I passed through the door. As soon as Hotchopa closed it behind me, I gratefully peeled off my sodden robes, gave myself a scrub with the bag of rice husks provided, and eased myself into the tub. After coming in from the downpour, a bath felt like paradise. It was heated to Japanese temperature, though, meaning much hotter than I was used to in England. After a few minutes, I stood up, and was just about to climb out when the door slid open. I hastily sank back into the water as Hotchopa came in.
“I’ll dry those by the fire for you,” she said, gesturing to the robes. “How’s the bath? A bit lukewarm, perhaps?”
“No, not at all,” I said hurriedly. But she had already taken an armload of sticks from the stack in the corner, crouched by the bath, and started to feed them into the fire.
“I say, that’s quite hot enough, thank you,” I repeated. She ignored me and continued to throw fuel into the fire at an increasingly rapid rate.
“I think I’ll get out now, actually,” I said, squirming as steam began to rise from the surface of the water. “I wouldn’t want to keep Oyuki waiting. Dinner must be ready by now.”
Hotchopa finally raised her head to look at me, grinning from ear to ear—literally. Her mouth had become impossibly wide, and her lips drew back to reveal long, sharp fangs. Horns protruded from her forehead, and her eyes glowed red like live coals.
In a deeper and darker voice, she growled: “Not yet.”
I screamed.
I tried to jump out of the bath, but before I could move a muscle, Hotchopa thrust a finger at me, the nail now a long, sharp talon.
“Katamare!” she said.
My body froze.
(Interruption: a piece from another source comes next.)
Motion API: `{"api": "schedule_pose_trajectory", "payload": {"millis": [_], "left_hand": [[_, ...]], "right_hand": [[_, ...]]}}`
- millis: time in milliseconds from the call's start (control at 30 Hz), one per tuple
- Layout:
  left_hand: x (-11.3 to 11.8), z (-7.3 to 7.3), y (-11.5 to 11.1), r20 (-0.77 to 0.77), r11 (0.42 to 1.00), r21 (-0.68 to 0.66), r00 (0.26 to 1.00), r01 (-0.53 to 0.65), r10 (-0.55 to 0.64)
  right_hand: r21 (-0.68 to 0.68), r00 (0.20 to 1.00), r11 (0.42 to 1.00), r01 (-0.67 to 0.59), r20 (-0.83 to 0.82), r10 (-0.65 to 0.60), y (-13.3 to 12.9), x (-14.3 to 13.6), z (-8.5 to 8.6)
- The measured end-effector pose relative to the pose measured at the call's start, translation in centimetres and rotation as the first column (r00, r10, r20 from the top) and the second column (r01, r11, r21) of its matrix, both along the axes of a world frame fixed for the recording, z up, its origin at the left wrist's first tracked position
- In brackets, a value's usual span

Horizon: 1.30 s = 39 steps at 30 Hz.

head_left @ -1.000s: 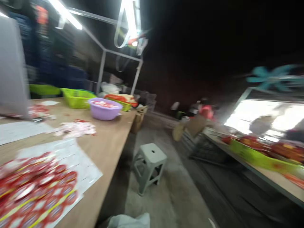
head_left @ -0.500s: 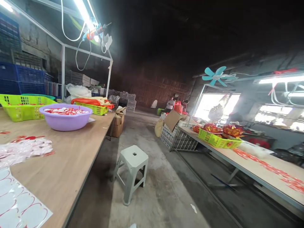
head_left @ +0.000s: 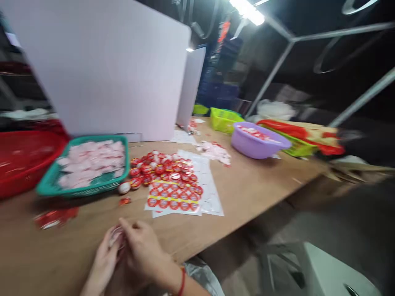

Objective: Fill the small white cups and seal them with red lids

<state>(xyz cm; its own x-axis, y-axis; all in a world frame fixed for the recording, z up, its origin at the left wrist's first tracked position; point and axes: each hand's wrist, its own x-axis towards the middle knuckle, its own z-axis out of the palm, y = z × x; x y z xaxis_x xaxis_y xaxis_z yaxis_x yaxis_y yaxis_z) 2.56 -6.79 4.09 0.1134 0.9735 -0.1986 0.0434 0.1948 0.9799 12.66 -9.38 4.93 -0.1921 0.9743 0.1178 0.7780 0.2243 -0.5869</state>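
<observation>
At the near table edge, my left hand (head_left: 104, 259) is closed around a small round red-and-white piece (head_left: 116, 236), blurred and partly covered by fingers. The fingers of my right hand (head_left: 144, 249), with a red cord at the wrist, close on the same piece from the other side. Just beyond lie a loose red round piece (head_left: 125, 200) and some shiny red wrappers (head_left: 57, 218). A sheet of round red stickers (head_left: 174, 204) lies before a heap of red-and-white round pieces (head_left: 160, 168).
A green basket (head_left: 41, 185) of pale pink packets and a red basin (head_left: 27, 172) stand left. White panels (head_left: 117, 70) rise behind. A purple basin (head_left: 256, 148) and lime-green baskets (head_left: 224, 119) stand right. A grey stool (head_left: 333, 271) is on the floor.
The view has swung left and down from the aisle to the table. Both hands, the sticker sheet, the heap and the green basket now show; the purple basin appears further right.
</observation>
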Motion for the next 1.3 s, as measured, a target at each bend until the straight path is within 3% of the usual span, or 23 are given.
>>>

I could still breathe and move my eyes, but everything below my neck was completely paralyzed. I sat helpless in the bath as the water grew hotter and the steam thickened.
Oyuki burst into the room, kitchen knife in hand. Hotchopa turned her demon face toward her. Oyuki stopped and drew back, her eyes and mouth wide. Then, the horror in her face gave way to steely resolve, and she charged, her knife hand upraised.
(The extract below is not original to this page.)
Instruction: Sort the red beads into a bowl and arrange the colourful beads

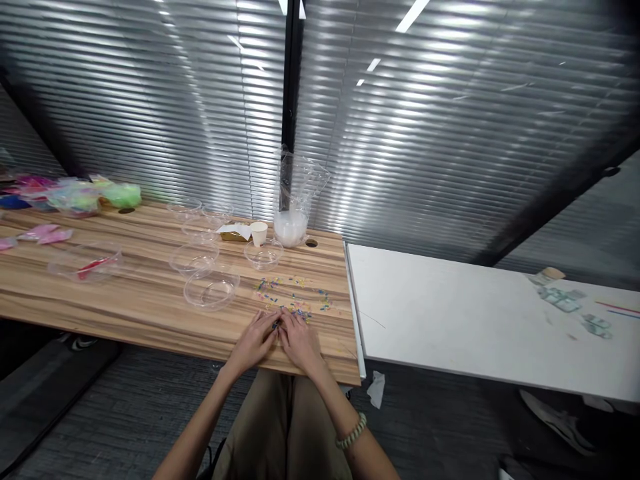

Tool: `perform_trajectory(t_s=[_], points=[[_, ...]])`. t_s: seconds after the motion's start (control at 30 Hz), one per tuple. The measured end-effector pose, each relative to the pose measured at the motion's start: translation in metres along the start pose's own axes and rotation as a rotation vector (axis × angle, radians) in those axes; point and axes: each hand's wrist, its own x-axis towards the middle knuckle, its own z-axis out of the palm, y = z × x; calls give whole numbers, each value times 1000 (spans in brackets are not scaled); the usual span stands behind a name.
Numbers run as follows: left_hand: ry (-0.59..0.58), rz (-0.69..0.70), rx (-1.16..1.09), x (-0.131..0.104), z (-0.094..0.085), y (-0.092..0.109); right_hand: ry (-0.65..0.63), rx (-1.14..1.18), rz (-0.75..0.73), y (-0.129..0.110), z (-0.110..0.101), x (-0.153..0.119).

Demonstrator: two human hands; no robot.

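Both hands rest close together at the front of the wooden table, fingertips nearly meeting. My left hand has its fingers drawn together, with a tiny dark piece at the fingertips. Beside it, the fingers of my right hand are bent and close together over the tabletop; what lies under them is hidden. Just beyond the fingers, small coloured bead-like pieces in blue, yellow and pink lie scattered in a loose ring. They are too small to make out their exact shape.
Several clear plastic bowls stand left of the pieces. A paper cup, a gold box and a clear bag with white contents sit behind. Colourful bags lie far left. A white table adjoins on the right.
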Motion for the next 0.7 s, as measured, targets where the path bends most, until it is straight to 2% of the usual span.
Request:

Hotchopa thrust a clawed hand at her. “Katamare!”
Instantly, Oyuki stopped in her tracks, the knife still held high in her hand.
“Yamamba,” she said in a voice faint with fear, as comprehension dawned. “Short for yama-uba. Hag of the mountain.”
Hotchopa glowered at her. “I don’t much care for that word,” she said. “Call me witch, crone, ogress…or the inventor of nanban-ni made with real nanban.” She poked me with a nail, as though testing whether I was done. “This will be my first time to sample foreign food. I wonder how you’ll taste?”
“Awful!” I shrieked. “Horrible! Ghastly! I’m English, and everyone knows English food is the worst in the world. Have you ever tried salt pork that’s been sitting in a ship’s hold for a year? That’s been my diet.”
“In that case,” she said, reaching for a small clay pot on the shelf, “we might need a little extra miso.”
“Hotchopa,” Oyuki pleaded, “you were human once, right?”
“That I was.”
“You were a mother? You had children?”
“That I did.”
“Then, please! If you ever had a mother’s heart, think of Simon’s poor mother, on the far side of the world, waiting for him to come home. Could you really live with yourself if she never saw him again because of you?”
“Never saw him again?” Hotchopa snorted. “Some women have all the luck! I only wish my son had been lost at sea, never to be seen again, before he could do what he did to me!”
“What did he do?” I asked.
“You know what this place is?” Hotchopa demanded. “It’s an ubasuteyama.”
I had never heard the word before, but the way she almost spat it out sent a chill through me even as the water scalded me. It clearly held meaning for Oyuki, for her eyes widened in shock.
“Famine in the land,” Hotchopa continued. “Not enough food for all the mewling brats he spawned with that wicked woman he married. So, what does she tell him to do? Take his aging mother, who by then couldn’t even walk on her own, up the mountain…and leave her there to die!”
“How horrible!” Oyuki exclaimed.
“How sharper than a serpent’s tooth it is to have a thankless child,” I quoted, once more praying that Shakespearean eloquence would come to my rescue.
“Well said.” Hotchopa’s glowing eyes scrutinized me. “You say you have a mother who loves you, waiting for you in your home country?”
“Yes. Yes, I do.”
She leaned over the wooden tub until her face was inches away from mine. “When she’s old and bedridden, do you promise to feed her and care for her? Just as she did for you when you were a helpless little baby?”
“Yes,” I screamed. “Yes! A thousand times yes.”
Hotchopa sighed. “Well, I wouldn’t be so heartless as to keep you from ever seeing her again. I’ll let you go free.”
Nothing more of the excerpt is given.